I’m sure it’s happened to you, too. After some time away, you return to somewhere familiar. For some reason this doesn’t seem to apply to places you spend only a little time—for example, the cabin where I tend to go on vacation every year. Rather, it impacts quotidian spaces, the places you see nearly every day. Returning after an absence, the place looks strange, as if you’d forgotten what it was really like. A fairly common example is a college dorm room. When you return to it after, say, the winter holiday, it looks not quite how you remembered it. It’s a little smaller or larger than you recalled, or you didn’t remember that the floor tiles were that color. Within a day or so the feeling disappears and you accept the “new normal.”

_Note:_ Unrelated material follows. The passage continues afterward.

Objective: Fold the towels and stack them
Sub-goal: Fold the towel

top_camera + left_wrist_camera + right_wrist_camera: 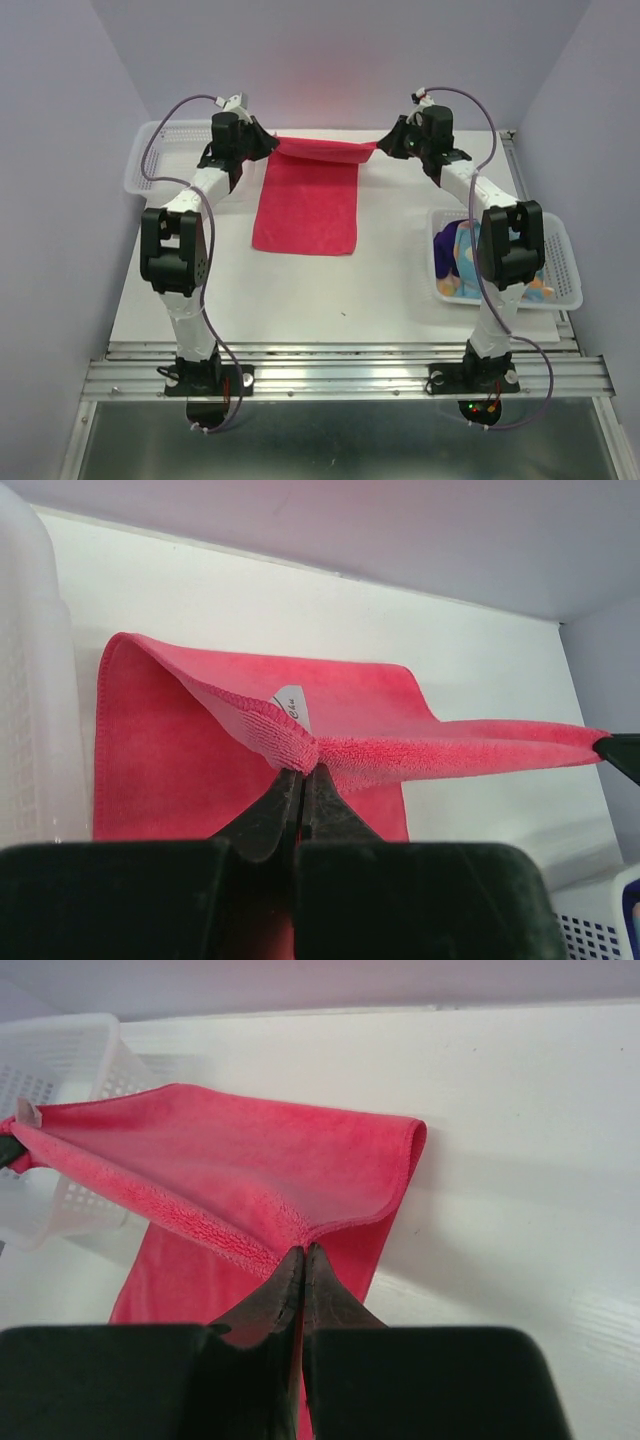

The strange, or unfamiliar, is the source of many monsters. Freud famously phrased the uncanny as “unheimlich,” un-home-like. It is close to what you expected, but not exactly. The uncanny valley is that place where things are about right, but slightly off. It generates a creepy feeling, as if reality is being distorted. On a business trip to Boston a few years back I visited Boston University School of Theology, a place where I spent over two years in my twenties. 745 Commonwealth Avenue hadn’t been renovated, but I stepped inside and was stunned by how wide the hall was. In my mind it had become far narrower. It was downright disturbing, as if I’d walked into somebody else’s past. It made me wonder—is any of this really real? Or more frighteningly—is my memory that fragile?
I recently spent a day working in the New York office. While the office itself seemed the same, the city did not. Emerging from the Port Authority Bus Terminal I knew exactly where I was. Or did I? I’d walked roughly the same route daily for almost five years, and two years before that a similar track. It was as if the bus had exited the Lincoln Tunnel into an alternate Manhattan. Unheimlich. I’ve returned to many places after being away for awhile and this distortion of absence always creeps me out. Can my memory be that faulty or is all of this an illusion? The gap between present reality and remembered reality provides crevices into which monsters crawl, waiting. By the time I reached the block of my office the feeling had gone away. But somehow, the monsters remained.